§ **ABOUT THIS TASK**
Print the listing below a second time, exactly, and omit its images.

§ **THE DATA**
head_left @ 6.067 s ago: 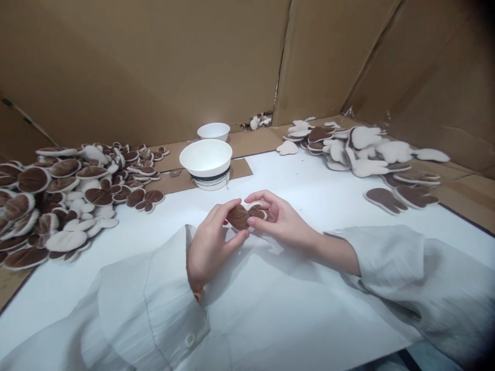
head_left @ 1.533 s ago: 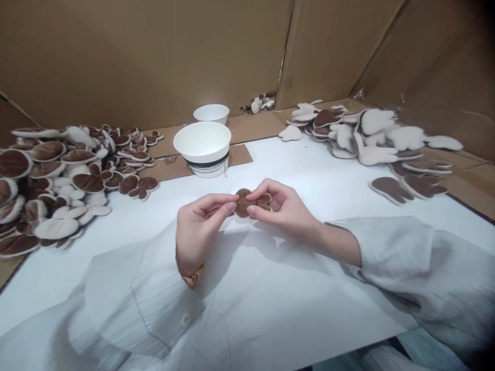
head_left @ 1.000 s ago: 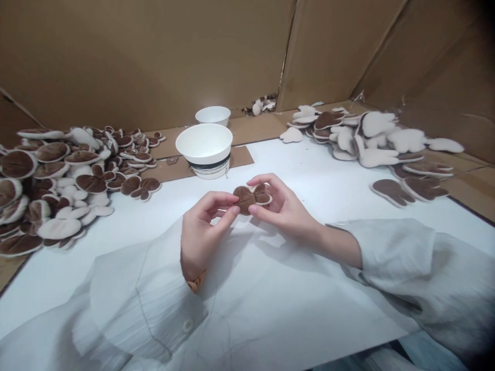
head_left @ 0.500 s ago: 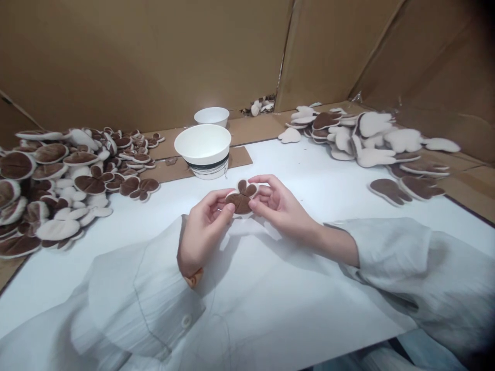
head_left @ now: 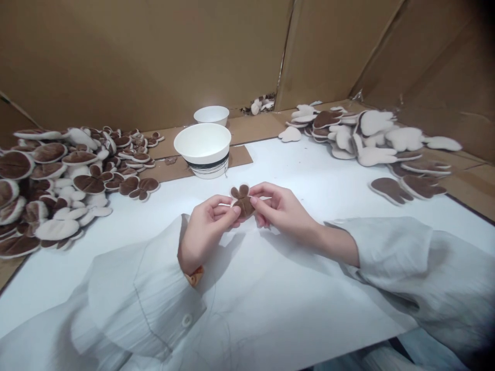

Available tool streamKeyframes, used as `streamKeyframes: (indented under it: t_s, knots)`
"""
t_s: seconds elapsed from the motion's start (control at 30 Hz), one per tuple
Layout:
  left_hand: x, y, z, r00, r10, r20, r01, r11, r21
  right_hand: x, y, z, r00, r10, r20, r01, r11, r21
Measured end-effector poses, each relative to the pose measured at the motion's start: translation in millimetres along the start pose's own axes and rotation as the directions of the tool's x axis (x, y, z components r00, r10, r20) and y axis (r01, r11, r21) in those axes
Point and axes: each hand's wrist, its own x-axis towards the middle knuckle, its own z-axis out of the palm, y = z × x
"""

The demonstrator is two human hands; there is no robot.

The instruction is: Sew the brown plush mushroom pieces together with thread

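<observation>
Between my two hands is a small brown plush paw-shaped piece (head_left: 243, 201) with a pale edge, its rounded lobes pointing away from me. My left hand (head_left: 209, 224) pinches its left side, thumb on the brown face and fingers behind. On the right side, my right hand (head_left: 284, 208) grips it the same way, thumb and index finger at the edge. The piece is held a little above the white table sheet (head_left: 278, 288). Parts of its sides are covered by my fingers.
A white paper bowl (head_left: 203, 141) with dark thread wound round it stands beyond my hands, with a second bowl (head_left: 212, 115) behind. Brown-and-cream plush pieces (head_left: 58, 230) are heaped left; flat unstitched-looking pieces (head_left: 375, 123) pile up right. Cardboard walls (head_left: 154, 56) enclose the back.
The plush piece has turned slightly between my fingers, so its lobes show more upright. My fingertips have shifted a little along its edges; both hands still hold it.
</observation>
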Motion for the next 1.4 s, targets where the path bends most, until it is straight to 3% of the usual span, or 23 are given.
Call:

§ **OUTPUT BELOW**
head_left @ 6.067 s ago: 
head_left @ 1.533 s ago: 
head_left @ 1.000 s ago: 
head_left @ 0.500 s ago: 
head_left @ now: 

Available tool streamKeyframes, used as `streamKeyframes: (indented under it: t_s, knots)`
"""
t_s: seconds elapsed from the motion's start (control at 30 Hz), one per tuple
Layout:
  left_hand: x, y, z, r00, r10, r20, r01, r11, r21
  right_hand: x, y, z, r00, r10, r20, r01, r11, r21
Measured end-effector poses, each relative to the pose measured at the motion's start: translation in millimetres along the start pose's own axes and rotation as the directions of the tool's x axis (x, y, z components r00, r10, r20) and y axis (r01, r11, r21) in those axes
Point and axes: each hand's wrist, its own x-axis towards the middle knuckle, its own z-axis out of the palm, y = z × x
"""

The demonstrator is two human hands; there is no robot.

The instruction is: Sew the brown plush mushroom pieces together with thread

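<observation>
Between my two hands is a small brown plush paw-shaped piece (head_left: 243, 201) with a pale edge, its rounded lobes pointing away from me. My left hand (head_left: 209, 224) pinches its left side, thumb on the brown face and fingers behind. On the right side, my right hand (head_left: 284, 208) grips it the same way, thumb and index finger at the edge. The piece is held a little above the white table sheet (head_left: 278, 288). Parts of its sides are covered by my fingers.
A white paper bowl (head_left: 203, 141) with dark thread wound round it stands beyond my hands, with a second bowl (head_left: 212, 115) behind. Brown-and-cream plush pieces (head_left: 58, 230) are heaped left; flat unstitched-looking pieces (head_left: 375, 123) pile up right. Cardboard walls (head_left: 154, 56) enclose the back.
The plush piece has turned slightly between my fingers, so its lobes show more upright. My fingertips have shifted a little along its edges; both hands still hold it.
</observation>
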Motion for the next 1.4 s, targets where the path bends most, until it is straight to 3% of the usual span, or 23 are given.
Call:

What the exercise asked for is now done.